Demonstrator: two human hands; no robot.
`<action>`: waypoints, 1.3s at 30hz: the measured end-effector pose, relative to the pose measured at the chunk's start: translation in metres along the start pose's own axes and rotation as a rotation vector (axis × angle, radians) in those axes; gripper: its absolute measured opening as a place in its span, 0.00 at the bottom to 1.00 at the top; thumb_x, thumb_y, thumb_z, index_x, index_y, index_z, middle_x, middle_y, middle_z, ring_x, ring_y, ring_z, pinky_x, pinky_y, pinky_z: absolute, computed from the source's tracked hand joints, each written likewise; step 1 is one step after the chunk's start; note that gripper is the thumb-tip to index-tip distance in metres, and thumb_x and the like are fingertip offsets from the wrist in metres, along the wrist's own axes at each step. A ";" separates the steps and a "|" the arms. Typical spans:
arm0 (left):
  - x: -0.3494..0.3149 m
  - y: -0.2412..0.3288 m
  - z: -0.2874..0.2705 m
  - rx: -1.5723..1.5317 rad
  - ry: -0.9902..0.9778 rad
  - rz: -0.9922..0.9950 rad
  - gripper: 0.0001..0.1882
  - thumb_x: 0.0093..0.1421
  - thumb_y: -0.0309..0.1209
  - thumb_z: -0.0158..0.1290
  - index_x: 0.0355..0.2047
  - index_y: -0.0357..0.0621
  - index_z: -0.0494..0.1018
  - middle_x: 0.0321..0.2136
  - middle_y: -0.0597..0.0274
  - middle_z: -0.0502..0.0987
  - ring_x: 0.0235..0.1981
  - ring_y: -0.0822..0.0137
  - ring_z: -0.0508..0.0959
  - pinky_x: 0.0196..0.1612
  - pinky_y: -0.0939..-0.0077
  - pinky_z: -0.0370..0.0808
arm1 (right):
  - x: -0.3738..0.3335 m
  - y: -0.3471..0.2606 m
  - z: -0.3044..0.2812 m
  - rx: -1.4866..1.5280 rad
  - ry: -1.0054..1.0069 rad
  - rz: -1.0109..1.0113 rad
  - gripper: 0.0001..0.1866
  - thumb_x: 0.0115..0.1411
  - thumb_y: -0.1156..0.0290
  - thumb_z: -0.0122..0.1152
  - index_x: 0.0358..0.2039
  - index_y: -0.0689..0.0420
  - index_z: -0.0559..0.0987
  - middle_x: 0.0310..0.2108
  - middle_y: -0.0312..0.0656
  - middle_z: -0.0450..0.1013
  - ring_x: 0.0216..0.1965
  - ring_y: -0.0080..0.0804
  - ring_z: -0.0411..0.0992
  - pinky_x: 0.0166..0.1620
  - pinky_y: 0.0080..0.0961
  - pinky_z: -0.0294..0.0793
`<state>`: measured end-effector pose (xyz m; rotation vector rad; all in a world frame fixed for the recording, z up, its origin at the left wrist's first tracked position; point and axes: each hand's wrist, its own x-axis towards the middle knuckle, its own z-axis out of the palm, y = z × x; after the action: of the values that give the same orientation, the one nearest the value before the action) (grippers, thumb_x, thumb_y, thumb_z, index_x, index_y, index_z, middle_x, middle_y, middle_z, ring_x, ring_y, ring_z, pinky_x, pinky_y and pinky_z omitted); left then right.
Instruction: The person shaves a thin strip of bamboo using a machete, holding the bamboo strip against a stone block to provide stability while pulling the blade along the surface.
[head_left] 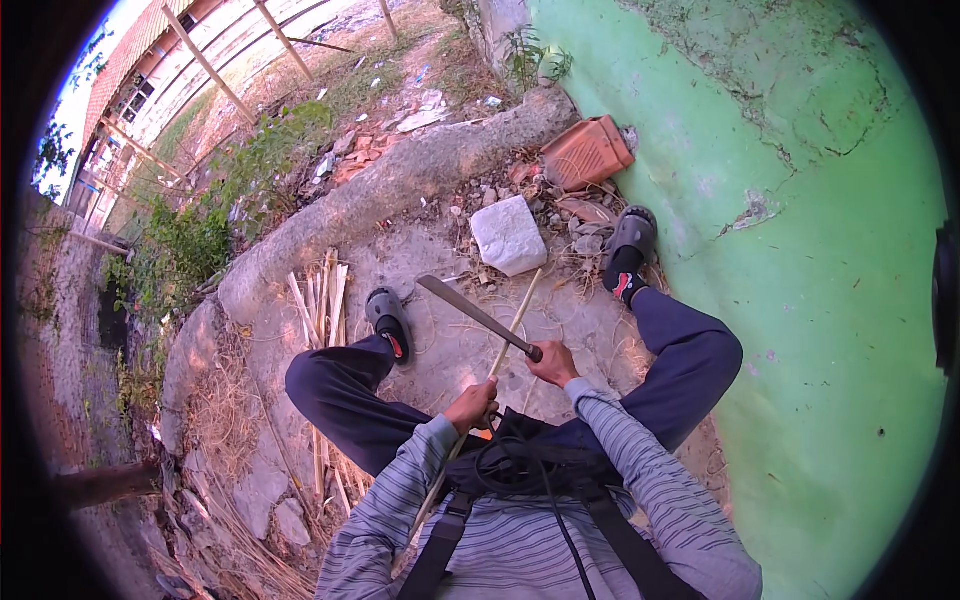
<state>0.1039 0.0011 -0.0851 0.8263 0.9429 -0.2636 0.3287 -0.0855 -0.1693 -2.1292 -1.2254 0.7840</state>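
My left hand (472,406) is closed round a long, pale bamboo strip (518,318). The strip slants from beside my left forearm up to the front of a white block. In my right hand (553,364) is the dark handle of a machete (470,313), its long blade pointing forward and left. The blade crosses the strip just ahead of my hands; whether the two touch, I cannot tell. Both hands are in front of my lap, between my spread knees.
A white block (508,236) lies ahead between my shoes. Beyond it, an orange ridged tile (587,153) leans by the green wall (820,300) on my right. Split bamboo pieces (322,300) lie left of my left shoe. A low concrete kerb (390,185) curves across the front.
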 end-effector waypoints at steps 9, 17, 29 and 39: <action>0.001 0.002 -0.011 -0.143 -0.045 -0.041 0.24 0.75 0.56 0.39 0.25 0.58 0.56 0.18 0.77 0.53 0.15 0.79 0.49 0.18 0.79 0.52 | -0.007 -0.009 0.005 -0.016 -0.018 -0.080 0.11 0.52 0.60 0.67 0.28 0.53 0.82 0.24 0.51 0.77 0.31 0.57 0.78 0.35 0.48 0.77; -0.006 -0.004 -0.015 -0.106 -0.045 -0.061 0.24 0.75 0.54 0.40 0.25 0.56 0.57 0.18 0.77 0.54 0.15 0.79 0.53 0.18 0.79 0.52 | -0.012 -0.009 0.009 -0.033 -0.025 -0.087 0.11 0.52 0.60 0.66 0.29 0.52 0.82 0.25 0.51 0.78 0.31 0.57 0.78 0.35 0.48 0.78; -0.011 -0.013 -0.019 -0.105 -0.053 -0.062 0.24 0.76 0.50 0.38 0.24 0.54 0.56 0.15 0.73 0.53 0.11 0.76 0.53 0.13 0.77 0.51 | -0.009 -0.003 0.012 -0.073 0.022 -0.083 0.10 0.52 0.59 0.66 0.28 0.52 0.82 0.24 0.51 0.77 0.31 0.57 0.78 0.36 0.49 0.78; -0.024 -0.010 -0.015 -0.100 -0.005 -0.092 0.24 0.74 0.54 0.43 0.25 0.55 0.61 0.16 0.75 0.59 0.12 0.79 0.58 0.14 0.80 0.52 | -0.016 0.000 0.008 -0.018 -0.006 0.011 0.10 0.52 0.60 0.66 0.29 0.53 0.82 0.26 0.51 0.78 0.32 0.58 0.78 0.37 0.49 0.77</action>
<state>0.0749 0.0020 -0.0756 0.6914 0.9829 -0.2950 0.3163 -0.0978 -0.1713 -2.1510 -1.2292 0.7871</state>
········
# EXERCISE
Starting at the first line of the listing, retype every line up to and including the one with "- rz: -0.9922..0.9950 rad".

# EXERCISE SOLUTION
Demonstrator: two human hands; no robot.
`<action>`: waypoints, 1.3s at 30hz: the measured end-effector pose, relative to the pose measured at the chunk's start: translation in metres along the start pose's own axes and rotation as a rotation vector (axis × angle, radians) in those axes; gripper: its absolute measured opening as a place in its span, 0.00 at the bottom to 1.00 at the top; thumb_x, thumb_y, thumb_z, index_x, index_y, index_z, middle_x, middle_y, middle_z, ring_x, ring_y, ring_z, pinky_x, pinky_y, pinky_z: absolute, computed from the source's tracked hand joints, each written likewise; step 1 is one step after the chunk's start; note that gripper is the thumb-tip to index-tip distance in metres, and thumb_x and the like are fingertip offsets from the wrist in metres, along the wrist's own axes at each step. A ";" separates the steps and a "|" the arms. Typical spans:
arm0 (left):
  - x: -0.3494..0.3149 m
  - y: -0.2412..0.3288 m
  - z: -0.2874..0.2705 m
  - rx: -1.5723..1.5317 rad
  - ry: -0.9902..0.9778 rad
  - rz: -0.9922..0.9950 rad

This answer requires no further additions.